◆ **What you are asked to do**: The full listing, start to finish: write it out again exactly.

◆ **Recorded information**:
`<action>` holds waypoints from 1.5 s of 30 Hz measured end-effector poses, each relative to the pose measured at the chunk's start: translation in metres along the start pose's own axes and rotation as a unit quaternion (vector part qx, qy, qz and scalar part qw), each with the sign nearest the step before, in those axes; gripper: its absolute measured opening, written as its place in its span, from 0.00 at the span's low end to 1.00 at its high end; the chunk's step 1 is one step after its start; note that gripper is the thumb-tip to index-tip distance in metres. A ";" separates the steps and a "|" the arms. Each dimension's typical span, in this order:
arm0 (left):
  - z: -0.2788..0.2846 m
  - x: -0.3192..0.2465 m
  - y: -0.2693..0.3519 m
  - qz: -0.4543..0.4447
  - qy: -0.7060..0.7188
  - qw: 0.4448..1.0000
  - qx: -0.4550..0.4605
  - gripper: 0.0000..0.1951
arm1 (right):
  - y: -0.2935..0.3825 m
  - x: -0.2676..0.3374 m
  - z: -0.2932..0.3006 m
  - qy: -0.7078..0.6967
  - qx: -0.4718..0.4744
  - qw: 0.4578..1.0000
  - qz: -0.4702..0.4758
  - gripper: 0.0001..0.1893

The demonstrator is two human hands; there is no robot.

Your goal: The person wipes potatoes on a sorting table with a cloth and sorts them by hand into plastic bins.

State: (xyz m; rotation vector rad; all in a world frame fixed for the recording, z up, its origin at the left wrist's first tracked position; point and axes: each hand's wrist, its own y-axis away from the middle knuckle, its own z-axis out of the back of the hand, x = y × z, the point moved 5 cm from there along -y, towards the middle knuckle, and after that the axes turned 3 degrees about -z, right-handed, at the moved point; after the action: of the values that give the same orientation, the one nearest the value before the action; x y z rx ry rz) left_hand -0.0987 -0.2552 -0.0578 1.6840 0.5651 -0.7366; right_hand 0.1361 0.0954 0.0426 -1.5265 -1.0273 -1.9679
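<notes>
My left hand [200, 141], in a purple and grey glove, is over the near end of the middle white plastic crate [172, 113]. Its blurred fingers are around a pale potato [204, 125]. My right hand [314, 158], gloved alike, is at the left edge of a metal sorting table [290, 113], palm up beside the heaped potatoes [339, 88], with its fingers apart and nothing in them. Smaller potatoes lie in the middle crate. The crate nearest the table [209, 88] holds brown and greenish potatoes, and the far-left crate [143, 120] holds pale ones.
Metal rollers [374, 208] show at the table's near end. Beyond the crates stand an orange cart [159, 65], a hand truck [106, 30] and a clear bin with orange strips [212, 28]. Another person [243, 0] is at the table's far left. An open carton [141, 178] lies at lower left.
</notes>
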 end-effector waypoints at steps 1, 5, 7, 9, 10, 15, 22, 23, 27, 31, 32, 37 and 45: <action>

◆ **Task output**:
`<action>` holds waypoints from 1.5 s of 30 Hz measured end-effector poses, each relative to the pose measured at the chunk's start: translation in metres along the start pose's own axes and rotation as a unit quaternion (vector part qx, qy, qz and scalar part qw), each with the sign nearest the step before, in those axes; gripper: its absolute measured opening, written as its place in its span, from 0.00 at the span's low end to 1.00 at its high end; the chunk's step 1 is one step after its start; note that gripper is the thumb-tip to index-tip distance in metres. A ";" separates the steps and a "|" the arms. Each dimension's typical span, in this order:
arm0 (left):
  - z: -0.2788..0.2846 m
  - x: -0.3192..0.2465 m
  - y: -0.2693..0.3519 m
  - qz: -0.4543..0.4447
  - qy: -0.7060..0.7188
  - qw: 0.4448..1.0000
  - qx: -0.4550..0.4605
  - gripper: 0.0000..0.1951
arm1 (right):
  - y: -0.2935..0.3825 m
  - x: -0.2676..0.3374 m
  - z: -0.2932..0.3006 m
  - qy: -0.7078..0.6967
  - qx: -0.4718..0.4744
  - qw: 0.4578..1.0000
  - qz: -0.4702..0.4758
  - gripper: 0.0001..0.1893

The demonstrator is two human hands; there is no robot.

Your goal: The person wipes potatoes on a sorting table with a cloth and sorts them by hand into plastic bins.

State: (xyz m; rotation vector rad; all in a world frame fixed for the recording, z up, its origin at the left wrist's first tracked position; point and axes: each hand's wrist, its own y-axis away from the middle knuckle, its own z-axis out of the back of the hand, x = y × z, the point moved 5 cm from there along -y, towards the middle knuckle, and after that the axes turned 3 degrees about -z, right-handed, at the moved point; after the action: of the values that give the same orientation, the one nearest the value before the action; x y z rx ry rz) left_hand -0.0987 -0.2552 -0.0578 1.6840 0.5651 -0.7366; right_hand 0.1361 0.0954 0.0426 -1.5265 -1.0273 -1.9679
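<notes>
My left hand [200, 141], in a purple and grey glove, is over the near end of the middle white plastic crate [172, 113]. Its blurred fingers are around a pale potato [204, 125]. My right hand [314, 158], gloved alike, is at the left edge of a metal sorting table [290, 113], palm up beside the heaped potatoes [339, 88], with its fingers apart and nothing in them. Smaller potatoes lie in the middle crate. The crate nearest the table [209, 88] holds brown and greenish potatoes, and the far-left crate [143, 120] holds pale ones.
Metal rollers [374, 208] show at the table's near end. Beyond the crates stand an orange cart [159, 65], a hand truck [106, 30] and a clear bin with orange strips [212, 28]. Another person [243, 0] is at the table's far left. An open carton [141, 178] lies at lower left.
</notes>
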 end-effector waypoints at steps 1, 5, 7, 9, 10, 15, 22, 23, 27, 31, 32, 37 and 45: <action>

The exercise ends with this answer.